Mycobacterium tuberculosis remains one of the most significant causes of death from an infectious agent. The rapid diagnosis of tuberculosis and detection of rifampin (RIF) resistance are essential for early disease management. The GeneXpert MTB/RIF assay is a novel integrated diagnostic device for the diagnosis of tuberculosis and rapid detection of RIF resistance in clinical specimens. We determined the performance of the MTB/RIF assay for rapid diagnosis of tuberculosis and detection of rifampin resistance in smear-positive and smear-negative pulmonary and extrapulmonary specimens obtained from possible tuberculosis patients. Two hundred fifty-three pulmonary and 176 extrapulmonary specimens obtained from 429 patients were included in the study. One hundred ten (89 culture positive and 21 culture negative for M. tuberculosis) of the 429 patients were considered to have tuberculosis. In pulmonary specimens, sensitivities were 100% (27/27) and 68.6% (24/35) for smear-positive and smear-negative specimens, respectively. It had a lower sensitivity with extrapulmonary specimens: 100% for smear-positive specimens (4/4) and 47.7% for smear-negative specimens (21/44).
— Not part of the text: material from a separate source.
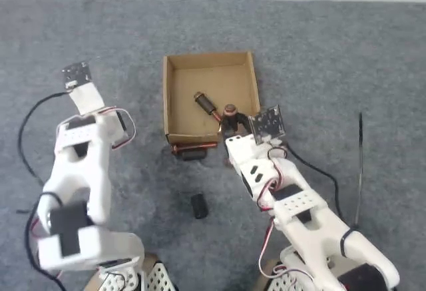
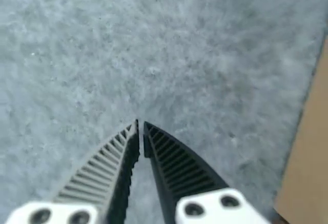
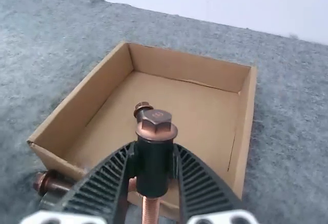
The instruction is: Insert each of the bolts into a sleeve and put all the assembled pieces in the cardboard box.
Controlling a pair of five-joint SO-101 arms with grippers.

The test accurately detected the absence of tuberculosis in all 319 patients without tuberculosis studied. The MTB/RIF assay also detected 1 RIF-resistant specimen and 88 RIF-susceptible specimens, and the results were confirmed by drug susceptibility testing. We concluded that the MTB/RIF test is a simple method, and routine staff with minimal training can use the system. The test appeared to be as sensitive as culture with smear-positive specimens but less sensitive with smear-negative pulmonary and extrapulmonary specimens that include low numbers of bacilli.